→ **WORK INSTRUCTION**
Copy the listing exactly; drop the pictures.

::::

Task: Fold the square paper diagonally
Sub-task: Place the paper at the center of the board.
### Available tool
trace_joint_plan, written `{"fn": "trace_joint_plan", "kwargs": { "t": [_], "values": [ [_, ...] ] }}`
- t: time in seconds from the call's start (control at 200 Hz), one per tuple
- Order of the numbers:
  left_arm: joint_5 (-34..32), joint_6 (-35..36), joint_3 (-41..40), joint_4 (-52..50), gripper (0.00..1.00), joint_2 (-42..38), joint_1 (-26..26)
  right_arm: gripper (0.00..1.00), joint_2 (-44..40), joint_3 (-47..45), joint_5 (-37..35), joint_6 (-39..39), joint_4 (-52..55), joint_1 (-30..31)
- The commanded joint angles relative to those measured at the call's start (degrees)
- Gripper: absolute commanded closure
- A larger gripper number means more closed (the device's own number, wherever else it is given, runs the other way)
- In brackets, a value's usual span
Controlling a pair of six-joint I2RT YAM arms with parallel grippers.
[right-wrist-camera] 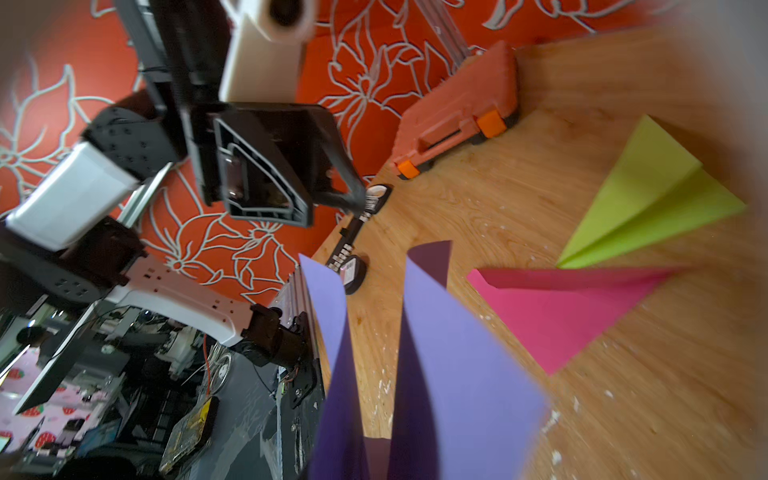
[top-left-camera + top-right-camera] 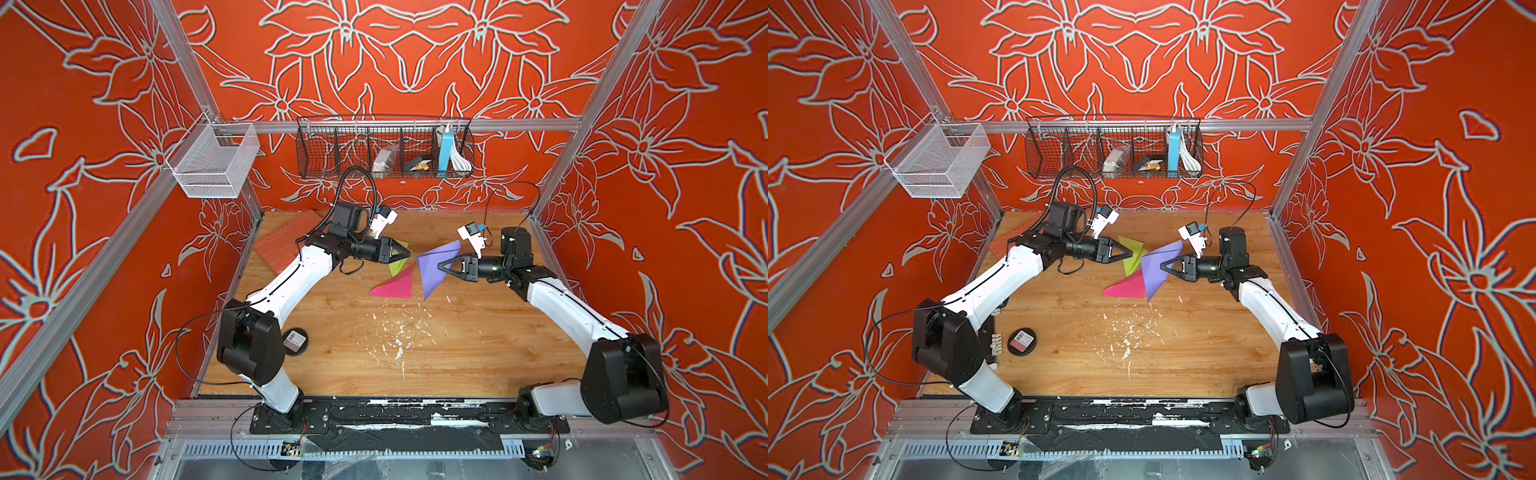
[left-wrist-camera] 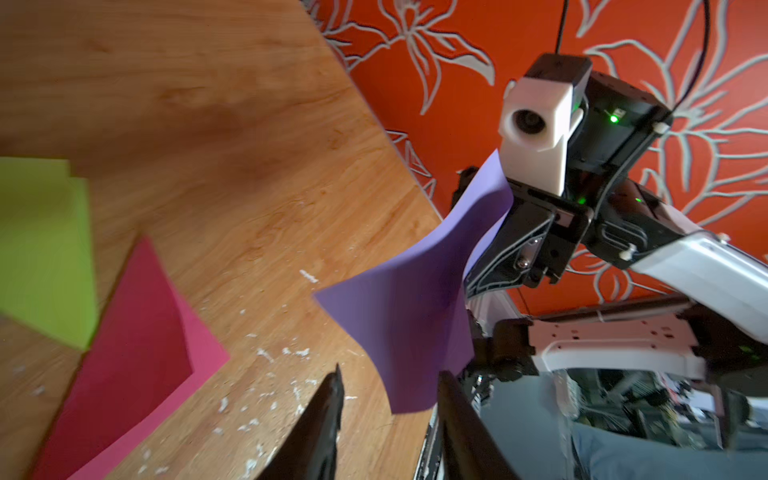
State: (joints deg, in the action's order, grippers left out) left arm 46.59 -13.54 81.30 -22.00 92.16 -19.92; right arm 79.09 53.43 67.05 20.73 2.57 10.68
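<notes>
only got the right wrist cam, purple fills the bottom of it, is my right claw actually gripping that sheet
Observer: Yes, in both top views the right claw is closed on the purple paper.
Operator: is it off the table
Observer: The left wrist view shows it curled in the air above the wooden table; whether its lowest corner touches, I cannot tell.
Operator: left claw on it too
Observer: No, in both top views the left claw sits apart from it, over the green paper.
</notes>
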Motion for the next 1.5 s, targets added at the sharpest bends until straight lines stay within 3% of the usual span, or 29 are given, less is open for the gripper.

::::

→ **RESPONSE AREA**
Task: Fold the square paper diagonally
Sub-task: Place the paper at the center of the board.
### Available tool
trace_joint_plan, written `{"fn": "trace_joint_plan", "kwargs": { "t": [_], "values": [ [_, ...] ] }}`
- t: time in seconds from the call's start (control at 200 Hz), one per tuple
- Order of the numbers:
  left_arm: joint_5 (-34..32), joint_6 (-35..36), joint_3 (-41..40), joint_4 (-52..50), gripper (0.00..1.00), joint_2 (-42..38), joint_1 (-26..26)
  right_arm: gripper (0.00..1.00), joint_2 (-44..40), joint_3 (-47..45), joint_5 (-37..35), joint_6 (-39..39), joint_4 (-52..55), joint_1 (-30..31)
- The commanded joint angles relative to those measured at the call's start (degrees)
- Gripper: absolute commanded closure
- A larger gripper number means more closed (the device's own number, wherever else it is given, runs the other way)
- In brackets, a value's usual span
Controlling a pair of six-joint I2RT YAM arms with parallel grippers.
[right-wrist-camera] 
[top-left-camera + top-right-camera] 
[left-wrist-camera] 
State: (joints deg, in the action's order, grippers left out) left arm 46.59 -13.54 81.30 -22.00 92.16 -19.92; right arm 79.09 53.43 67.05 20.73 2.57 10.68
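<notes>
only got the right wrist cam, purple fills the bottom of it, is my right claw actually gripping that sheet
Observer: Yes, in both top views the right claw is closed on the purple paper.
Operator: is it off the table
Observer: The left wrist view shows it curled in the air above the wooden table; whether its lowest corner touches, I cannot tell.
Operator: left claw on it too
Observer: No, in both top views the left claw sits apart from it, over the green paper.
</notes>
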Motion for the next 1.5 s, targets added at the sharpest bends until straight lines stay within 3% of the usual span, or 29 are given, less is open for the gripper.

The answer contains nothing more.